Tjitse Bouwkamp: “Ideaal is als je niet alleen aparte mineralenstromen kunt maken, maar ook een dikke fractie ‘schone’ organische stof die de bodem verbetert maar geen beslag legt op de gebruiksruimte voor mineralen. Helaas vergt dat ideaal de meeste energie, hulpstoffen om de mineralen eruit te halen, én investeringen. Opgeteld staat daarmee de duurzaamheid onder druk. Ergens bestaat er een optimum van wat wel en niet kan.”
“Daarom bestuderen we in BioNPK ook alternatieven. Wél met een dikke fractie schone organische stof, maar verder met verschillende dunne stromen met gecombineerde concentraties mineralen, zo goed mogelijk afgestemd op een bepaald moment in het groeiseizoen.”
“Je kunt bijvoorbeeld een dunne fractie ontwikkelen met veel stikstof en weinig fosfaat, of andersom. Wij geven aan wanneer we welke mineralen in welke verhouding willen hebben. De producten die uit het onderzoek komen, testen wij vanuit het Masterplan MineralenManagement met veldproeven op bruikbaarheid. Op basis daarvan kunnen de deelnemende bedrijven vaststellen of ze een sluitende businesscase hebben voor de akkerbouw of dat ze beter de mineralen kunnen aanwenden voor andere producten. Want het is de vraag of de geproduceerde mineralen net zo goed werken als de huidige mineralen. En tegen welke prijs.”

Afvoerputje

Dirk Vermeulen kijkt uit naar de eerste resultaten. Maar nu al betekent de samenwerking met de akkerbouwsector voor hem een extra dimensie in zijn werk. “Procestechnologen zoals ik denken normaal gesproken vanuit de techniek. Nu word ik echter gedwongen om vanuit het gebruik te kijken. Naar de toepassingen van het product en naar de marketing, hoe we de nieuwe meststoffen aan de man moeten brengen.”

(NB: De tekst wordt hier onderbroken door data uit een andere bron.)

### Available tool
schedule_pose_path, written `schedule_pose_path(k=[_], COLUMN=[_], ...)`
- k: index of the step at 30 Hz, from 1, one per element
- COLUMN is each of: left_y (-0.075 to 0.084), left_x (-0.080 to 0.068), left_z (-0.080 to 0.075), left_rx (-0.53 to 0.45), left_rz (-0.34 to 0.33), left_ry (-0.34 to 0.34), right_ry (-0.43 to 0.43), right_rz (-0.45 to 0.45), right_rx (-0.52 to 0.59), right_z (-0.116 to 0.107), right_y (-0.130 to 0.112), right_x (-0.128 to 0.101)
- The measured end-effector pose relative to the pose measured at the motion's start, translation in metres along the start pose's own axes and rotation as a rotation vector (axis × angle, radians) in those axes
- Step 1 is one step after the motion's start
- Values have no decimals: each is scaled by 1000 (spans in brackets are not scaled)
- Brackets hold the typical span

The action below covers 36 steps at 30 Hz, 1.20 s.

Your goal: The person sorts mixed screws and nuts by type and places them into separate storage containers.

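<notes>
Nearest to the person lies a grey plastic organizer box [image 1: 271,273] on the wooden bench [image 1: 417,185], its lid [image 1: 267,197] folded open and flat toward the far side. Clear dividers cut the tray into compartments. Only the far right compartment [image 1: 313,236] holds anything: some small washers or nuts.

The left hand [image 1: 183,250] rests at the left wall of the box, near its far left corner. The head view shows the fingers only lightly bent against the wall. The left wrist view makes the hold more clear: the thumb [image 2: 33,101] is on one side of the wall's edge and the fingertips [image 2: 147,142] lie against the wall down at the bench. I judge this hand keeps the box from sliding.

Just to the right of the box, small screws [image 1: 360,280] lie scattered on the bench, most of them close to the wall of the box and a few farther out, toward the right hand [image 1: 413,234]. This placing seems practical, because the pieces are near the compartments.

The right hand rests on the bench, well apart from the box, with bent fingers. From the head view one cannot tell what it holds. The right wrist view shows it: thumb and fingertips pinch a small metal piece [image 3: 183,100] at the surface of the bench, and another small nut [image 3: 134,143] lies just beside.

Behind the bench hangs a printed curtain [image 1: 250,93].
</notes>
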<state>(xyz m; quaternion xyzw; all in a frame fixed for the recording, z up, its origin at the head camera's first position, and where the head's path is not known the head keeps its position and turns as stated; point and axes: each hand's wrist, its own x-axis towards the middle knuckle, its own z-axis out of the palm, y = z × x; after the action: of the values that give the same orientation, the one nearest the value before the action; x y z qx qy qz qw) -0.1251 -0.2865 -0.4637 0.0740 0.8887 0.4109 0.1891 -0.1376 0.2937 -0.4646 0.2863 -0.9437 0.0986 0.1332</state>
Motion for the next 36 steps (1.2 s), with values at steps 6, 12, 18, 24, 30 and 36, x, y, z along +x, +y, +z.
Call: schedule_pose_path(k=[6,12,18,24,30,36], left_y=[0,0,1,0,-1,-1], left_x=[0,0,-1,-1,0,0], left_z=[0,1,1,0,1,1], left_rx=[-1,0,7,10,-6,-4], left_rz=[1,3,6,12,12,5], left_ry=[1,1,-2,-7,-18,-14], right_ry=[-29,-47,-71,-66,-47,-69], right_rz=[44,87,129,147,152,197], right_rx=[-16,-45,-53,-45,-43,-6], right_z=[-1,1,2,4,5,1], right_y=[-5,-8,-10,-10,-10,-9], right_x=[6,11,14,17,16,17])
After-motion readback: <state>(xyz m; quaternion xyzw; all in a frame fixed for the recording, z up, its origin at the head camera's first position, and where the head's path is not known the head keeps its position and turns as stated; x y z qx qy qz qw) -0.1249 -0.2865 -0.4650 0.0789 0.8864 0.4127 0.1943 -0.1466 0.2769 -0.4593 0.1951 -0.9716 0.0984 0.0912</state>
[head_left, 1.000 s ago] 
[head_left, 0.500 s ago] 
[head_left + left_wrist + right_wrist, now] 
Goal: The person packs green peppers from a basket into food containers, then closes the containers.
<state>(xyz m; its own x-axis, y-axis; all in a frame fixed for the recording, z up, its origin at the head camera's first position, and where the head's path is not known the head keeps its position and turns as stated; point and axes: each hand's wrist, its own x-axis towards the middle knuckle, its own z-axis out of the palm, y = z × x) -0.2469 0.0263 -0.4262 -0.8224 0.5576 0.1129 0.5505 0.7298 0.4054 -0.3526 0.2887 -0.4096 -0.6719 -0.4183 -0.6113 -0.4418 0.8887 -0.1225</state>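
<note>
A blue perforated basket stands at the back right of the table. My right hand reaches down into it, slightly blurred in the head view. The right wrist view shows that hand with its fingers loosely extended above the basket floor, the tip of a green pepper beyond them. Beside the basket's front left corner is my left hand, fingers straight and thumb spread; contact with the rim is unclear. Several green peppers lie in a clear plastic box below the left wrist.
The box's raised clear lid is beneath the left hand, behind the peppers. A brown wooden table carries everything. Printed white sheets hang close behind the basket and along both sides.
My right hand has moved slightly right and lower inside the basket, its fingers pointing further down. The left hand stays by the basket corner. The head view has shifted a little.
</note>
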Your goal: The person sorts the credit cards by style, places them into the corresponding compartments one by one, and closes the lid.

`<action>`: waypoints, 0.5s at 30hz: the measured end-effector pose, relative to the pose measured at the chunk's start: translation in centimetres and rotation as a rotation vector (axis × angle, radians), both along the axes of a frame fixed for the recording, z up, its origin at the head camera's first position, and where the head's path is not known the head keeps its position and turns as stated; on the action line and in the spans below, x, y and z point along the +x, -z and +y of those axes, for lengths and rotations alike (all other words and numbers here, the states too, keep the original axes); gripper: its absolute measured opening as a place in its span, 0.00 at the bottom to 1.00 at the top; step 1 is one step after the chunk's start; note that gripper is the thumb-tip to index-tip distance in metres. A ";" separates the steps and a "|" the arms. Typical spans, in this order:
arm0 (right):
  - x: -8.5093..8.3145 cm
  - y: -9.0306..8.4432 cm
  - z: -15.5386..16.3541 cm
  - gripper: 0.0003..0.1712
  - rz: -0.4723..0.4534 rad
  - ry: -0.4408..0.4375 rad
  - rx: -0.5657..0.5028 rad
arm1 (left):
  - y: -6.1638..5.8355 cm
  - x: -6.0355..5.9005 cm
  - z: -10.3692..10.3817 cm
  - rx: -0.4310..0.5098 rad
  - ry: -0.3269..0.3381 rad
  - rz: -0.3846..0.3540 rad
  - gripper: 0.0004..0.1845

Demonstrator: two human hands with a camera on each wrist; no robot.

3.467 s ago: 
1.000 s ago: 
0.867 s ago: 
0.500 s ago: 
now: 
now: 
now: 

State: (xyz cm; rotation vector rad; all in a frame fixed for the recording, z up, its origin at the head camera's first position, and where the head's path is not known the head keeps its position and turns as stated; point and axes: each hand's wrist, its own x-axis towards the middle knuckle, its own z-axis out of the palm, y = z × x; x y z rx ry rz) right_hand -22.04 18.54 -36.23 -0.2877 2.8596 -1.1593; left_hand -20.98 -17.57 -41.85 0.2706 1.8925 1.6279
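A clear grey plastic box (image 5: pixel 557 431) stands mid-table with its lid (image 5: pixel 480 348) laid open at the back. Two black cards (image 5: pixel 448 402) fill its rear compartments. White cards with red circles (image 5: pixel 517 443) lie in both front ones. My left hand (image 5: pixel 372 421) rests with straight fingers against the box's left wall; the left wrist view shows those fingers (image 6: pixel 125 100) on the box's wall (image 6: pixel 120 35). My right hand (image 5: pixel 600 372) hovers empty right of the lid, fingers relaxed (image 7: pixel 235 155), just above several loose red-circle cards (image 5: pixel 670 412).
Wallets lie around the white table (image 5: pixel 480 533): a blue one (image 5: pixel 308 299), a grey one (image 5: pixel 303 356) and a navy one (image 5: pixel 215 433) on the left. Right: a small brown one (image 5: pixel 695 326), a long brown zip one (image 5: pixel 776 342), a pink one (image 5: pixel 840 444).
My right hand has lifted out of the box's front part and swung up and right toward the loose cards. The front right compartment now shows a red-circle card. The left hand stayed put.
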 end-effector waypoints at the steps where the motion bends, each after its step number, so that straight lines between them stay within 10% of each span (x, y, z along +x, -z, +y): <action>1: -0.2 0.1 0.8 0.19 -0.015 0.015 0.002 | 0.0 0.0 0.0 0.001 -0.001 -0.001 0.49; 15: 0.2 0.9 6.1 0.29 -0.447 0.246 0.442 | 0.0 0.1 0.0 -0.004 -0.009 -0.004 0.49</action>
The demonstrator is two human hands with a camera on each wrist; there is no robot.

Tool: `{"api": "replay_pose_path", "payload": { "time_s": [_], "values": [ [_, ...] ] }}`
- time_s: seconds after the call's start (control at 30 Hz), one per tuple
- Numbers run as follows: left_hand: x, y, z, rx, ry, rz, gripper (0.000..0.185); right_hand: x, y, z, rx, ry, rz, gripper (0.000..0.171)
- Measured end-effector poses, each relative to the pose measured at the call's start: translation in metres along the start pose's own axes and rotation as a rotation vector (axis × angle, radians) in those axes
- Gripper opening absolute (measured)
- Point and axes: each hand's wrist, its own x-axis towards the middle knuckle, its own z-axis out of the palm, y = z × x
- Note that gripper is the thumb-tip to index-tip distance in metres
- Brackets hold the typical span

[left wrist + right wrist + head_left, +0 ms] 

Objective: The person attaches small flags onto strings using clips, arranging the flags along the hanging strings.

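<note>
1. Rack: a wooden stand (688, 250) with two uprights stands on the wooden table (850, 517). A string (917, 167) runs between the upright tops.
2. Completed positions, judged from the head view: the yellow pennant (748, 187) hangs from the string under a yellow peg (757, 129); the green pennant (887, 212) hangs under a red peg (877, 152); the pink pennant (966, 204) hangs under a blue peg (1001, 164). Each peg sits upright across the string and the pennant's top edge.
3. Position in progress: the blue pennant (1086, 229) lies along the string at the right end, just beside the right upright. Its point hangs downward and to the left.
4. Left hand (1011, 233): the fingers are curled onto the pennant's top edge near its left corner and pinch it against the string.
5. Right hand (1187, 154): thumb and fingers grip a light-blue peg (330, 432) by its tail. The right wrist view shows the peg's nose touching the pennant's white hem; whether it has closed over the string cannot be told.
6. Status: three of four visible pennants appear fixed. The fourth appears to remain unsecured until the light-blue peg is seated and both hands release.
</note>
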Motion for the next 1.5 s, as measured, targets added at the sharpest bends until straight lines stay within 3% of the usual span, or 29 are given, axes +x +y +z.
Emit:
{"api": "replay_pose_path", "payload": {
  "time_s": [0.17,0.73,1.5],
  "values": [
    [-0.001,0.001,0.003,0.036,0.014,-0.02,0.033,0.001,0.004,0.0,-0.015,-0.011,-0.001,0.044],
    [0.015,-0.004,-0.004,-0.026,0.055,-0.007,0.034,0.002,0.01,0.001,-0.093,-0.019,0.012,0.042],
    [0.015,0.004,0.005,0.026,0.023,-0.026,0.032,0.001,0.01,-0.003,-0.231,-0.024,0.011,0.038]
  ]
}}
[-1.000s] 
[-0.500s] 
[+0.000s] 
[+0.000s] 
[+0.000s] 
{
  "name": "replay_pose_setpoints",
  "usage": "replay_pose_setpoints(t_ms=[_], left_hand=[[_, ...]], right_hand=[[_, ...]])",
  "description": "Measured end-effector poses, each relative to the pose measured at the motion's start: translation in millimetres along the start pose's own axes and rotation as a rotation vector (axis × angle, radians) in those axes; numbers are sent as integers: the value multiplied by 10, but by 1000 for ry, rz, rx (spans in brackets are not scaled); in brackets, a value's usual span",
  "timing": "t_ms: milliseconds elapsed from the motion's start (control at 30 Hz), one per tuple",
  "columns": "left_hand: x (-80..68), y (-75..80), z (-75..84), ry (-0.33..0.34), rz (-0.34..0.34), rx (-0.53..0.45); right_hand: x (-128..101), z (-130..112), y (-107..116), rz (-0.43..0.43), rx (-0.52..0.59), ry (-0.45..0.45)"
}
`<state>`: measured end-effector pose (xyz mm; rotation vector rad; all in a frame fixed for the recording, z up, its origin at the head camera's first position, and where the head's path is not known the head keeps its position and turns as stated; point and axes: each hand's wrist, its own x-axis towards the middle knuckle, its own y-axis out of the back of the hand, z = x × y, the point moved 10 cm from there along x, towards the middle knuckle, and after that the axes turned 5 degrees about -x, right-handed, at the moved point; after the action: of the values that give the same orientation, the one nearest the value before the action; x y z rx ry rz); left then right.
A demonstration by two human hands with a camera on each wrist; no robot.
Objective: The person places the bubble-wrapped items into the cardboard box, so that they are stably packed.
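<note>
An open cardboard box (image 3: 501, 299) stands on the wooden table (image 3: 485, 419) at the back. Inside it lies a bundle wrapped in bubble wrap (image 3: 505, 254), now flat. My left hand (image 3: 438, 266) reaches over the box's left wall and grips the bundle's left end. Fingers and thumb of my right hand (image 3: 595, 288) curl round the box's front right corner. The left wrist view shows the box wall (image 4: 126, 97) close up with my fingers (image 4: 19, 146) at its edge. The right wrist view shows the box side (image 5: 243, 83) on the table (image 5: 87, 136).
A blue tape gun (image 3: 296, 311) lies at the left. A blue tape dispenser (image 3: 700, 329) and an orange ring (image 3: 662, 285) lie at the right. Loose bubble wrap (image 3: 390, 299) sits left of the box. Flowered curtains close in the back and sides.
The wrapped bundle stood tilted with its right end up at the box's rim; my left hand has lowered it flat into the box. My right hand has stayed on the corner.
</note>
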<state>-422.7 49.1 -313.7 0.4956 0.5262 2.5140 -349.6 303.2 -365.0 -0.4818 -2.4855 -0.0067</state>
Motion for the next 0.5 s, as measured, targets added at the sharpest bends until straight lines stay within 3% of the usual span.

Tjitse Bouwkamp: "Ik ben erg blij met BioNPK. In de biobased economy wordt maar al te gemakkelijk gezegd dat de akkerbouwer de mineralen wel eventjes terug kan voeren op het land. Men vergeet dan te vragen of hij er überhaupt behoefte aan heeft. Die vraag wordt in dit project expliciet opgepakt. We zorgen in onderling overleg dat de goede mineraalstromen worden teruggewonnen. De akkerbouw moet immers niet het afvoerputje worden van de biobased economy."